→ **How to complete this task**
Retype every line of the data below, starting with the first and ending with the line that contains "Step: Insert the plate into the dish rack", but leave out the pictures.

→ **Records for processing**
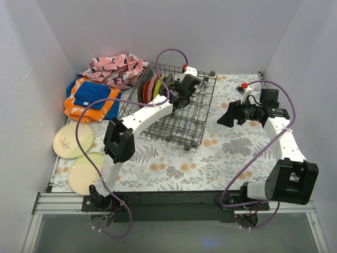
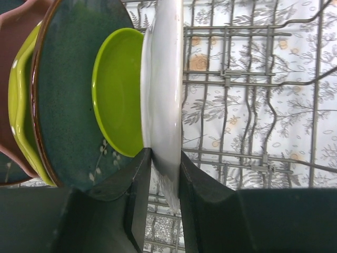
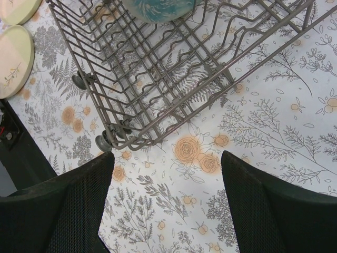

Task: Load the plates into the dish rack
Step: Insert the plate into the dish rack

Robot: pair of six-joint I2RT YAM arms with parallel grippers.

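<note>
A white plate point(image 2: 166, 89) is held upright and edge-on by the left gripper point(image 2: 164, 158), with its rim pinched between the two fingers point(image 2: 138, 200). This orientation is judged to suit insertion between the tines of the dish rack point(image 1: 181, 124), where a plate can stand only on edge. The plate is positioned inside the rack, just beside a lime green plate point(image 2: 118, 100). Beyond that plate, a dark teal plate point(image 2: 68, 100) with a pale sprig, a second lime green plate point(image 2: 18, 110) and a brownish plate point(image 2: 16, 31) are ranged in a row toward the far left end of the rack. Whether the white plate is already seated between tines cannot be told from these views. Two cream plates point(image 1: 73, 140) are laid flat on the table at the near left, well apart from the rack, and are judged to be not yet loaded. The right gripper point(image 3: 167, 158) is held above the flowered table cover point(image 3: 263, 121), to the right of the rack and near it. Its fingers are spread wide with nothing between them, and it is judged to be kept clear of the left arm's working space. Folded cloths point(image 1: 95, 97) are piled at the far left, beside the rack. No brand, label or writing can be read in any view.
</note>
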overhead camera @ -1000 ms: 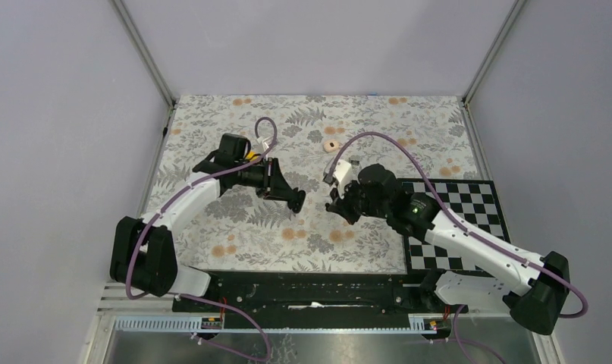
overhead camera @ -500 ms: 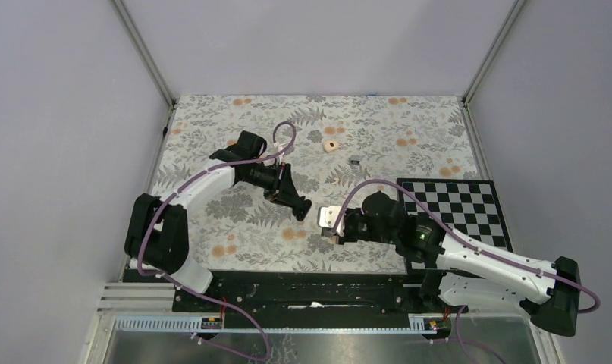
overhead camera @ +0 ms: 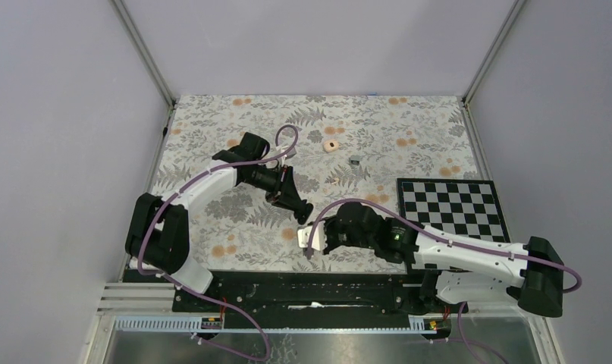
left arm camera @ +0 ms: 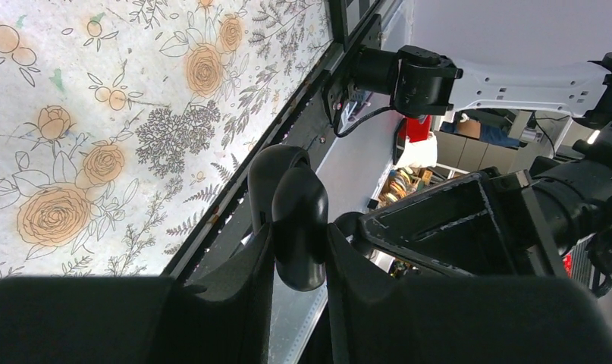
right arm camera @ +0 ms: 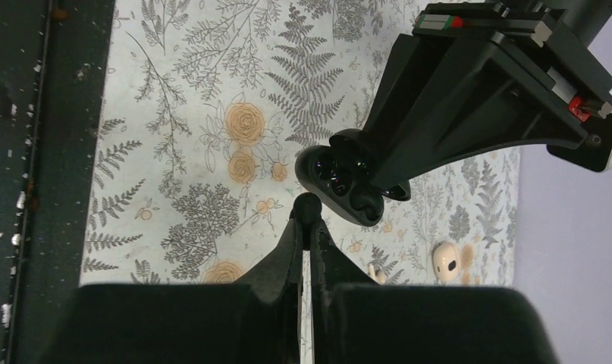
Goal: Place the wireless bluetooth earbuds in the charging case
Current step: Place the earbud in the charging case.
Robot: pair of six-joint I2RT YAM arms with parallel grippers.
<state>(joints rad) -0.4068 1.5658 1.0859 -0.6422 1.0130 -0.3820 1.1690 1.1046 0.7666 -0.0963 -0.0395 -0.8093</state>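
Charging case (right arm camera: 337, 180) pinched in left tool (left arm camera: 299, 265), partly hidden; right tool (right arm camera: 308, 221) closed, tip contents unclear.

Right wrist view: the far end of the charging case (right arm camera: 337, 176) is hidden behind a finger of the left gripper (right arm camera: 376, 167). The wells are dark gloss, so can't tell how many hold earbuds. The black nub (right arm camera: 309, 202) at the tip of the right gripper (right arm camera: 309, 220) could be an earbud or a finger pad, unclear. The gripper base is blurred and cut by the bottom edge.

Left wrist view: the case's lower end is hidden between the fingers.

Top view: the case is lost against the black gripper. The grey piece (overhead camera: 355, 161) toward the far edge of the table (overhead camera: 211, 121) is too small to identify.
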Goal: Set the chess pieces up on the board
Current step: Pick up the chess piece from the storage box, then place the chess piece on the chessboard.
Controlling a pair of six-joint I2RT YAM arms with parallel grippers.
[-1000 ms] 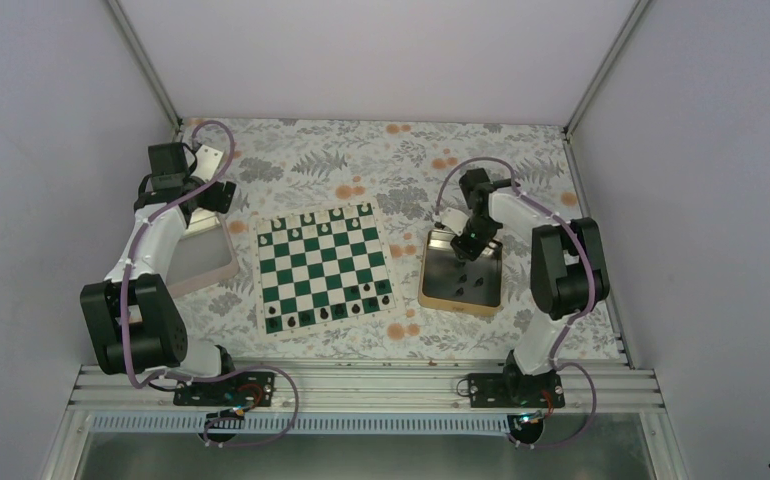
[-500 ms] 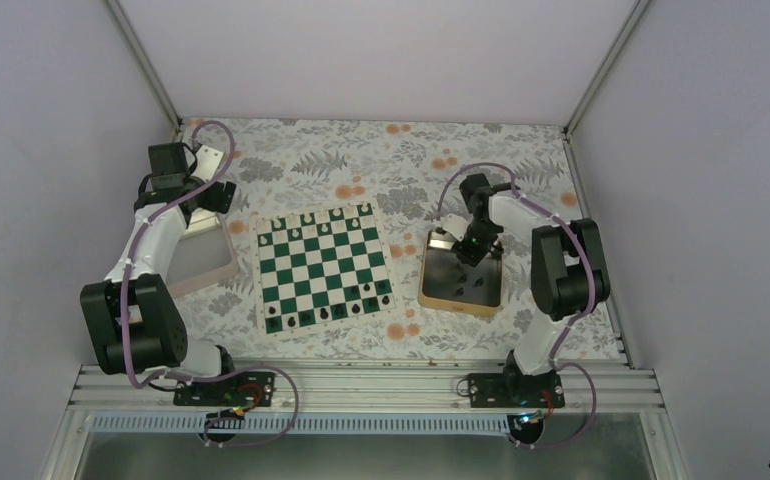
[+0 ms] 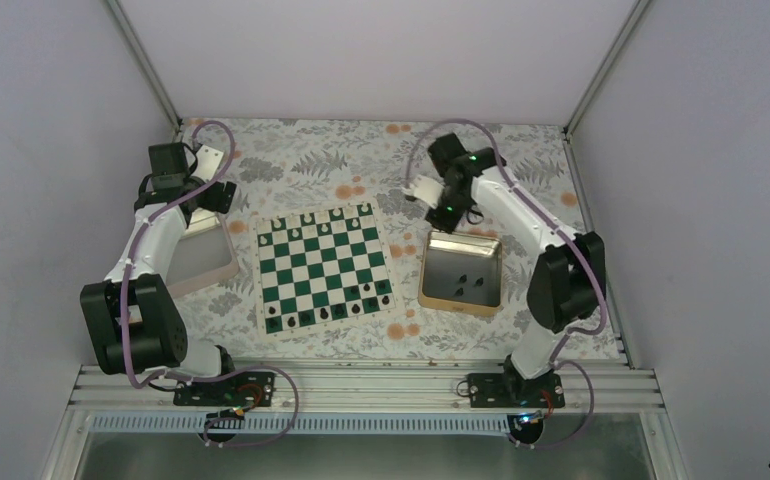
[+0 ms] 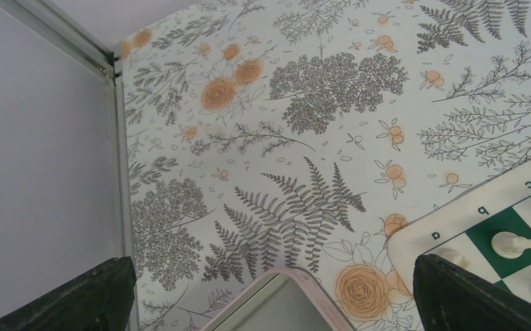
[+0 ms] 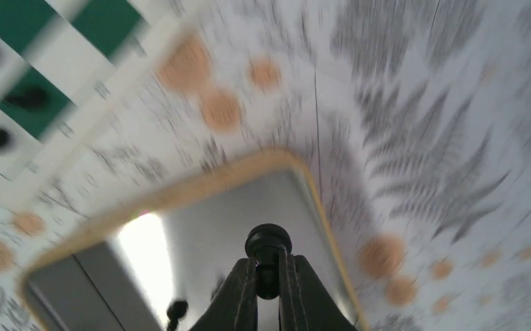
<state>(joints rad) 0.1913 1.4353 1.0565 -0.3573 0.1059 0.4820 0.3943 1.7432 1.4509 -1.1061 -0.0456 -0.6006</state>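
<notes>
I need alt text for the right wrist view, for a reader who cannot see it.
The right arm's jaws are shut on a black chess piece with a round head, with a gold tray behind it. Farther off, blurred, lie a floral table cover and a corner of the green and white board with black pieces on it.

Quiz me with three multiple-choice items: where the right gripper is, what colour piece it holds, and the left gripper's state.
1. Relative to the gold tray, the right gripper is: A down inside it; B up near its far rim; C off its near rim.
2. Its chess piece is: A white; B red; C black.
3. The left gripper is: A open; B shut on a pawn; C shut, empty.
Key: B, the top view shows it there; C, the right wrist view shows a black piece pinched; A, its fingers stand wide apart.
</notes>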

→ **Solution for this task**
Task: Load the plates into the dish rack
Step: Insert the plate into the dish rack

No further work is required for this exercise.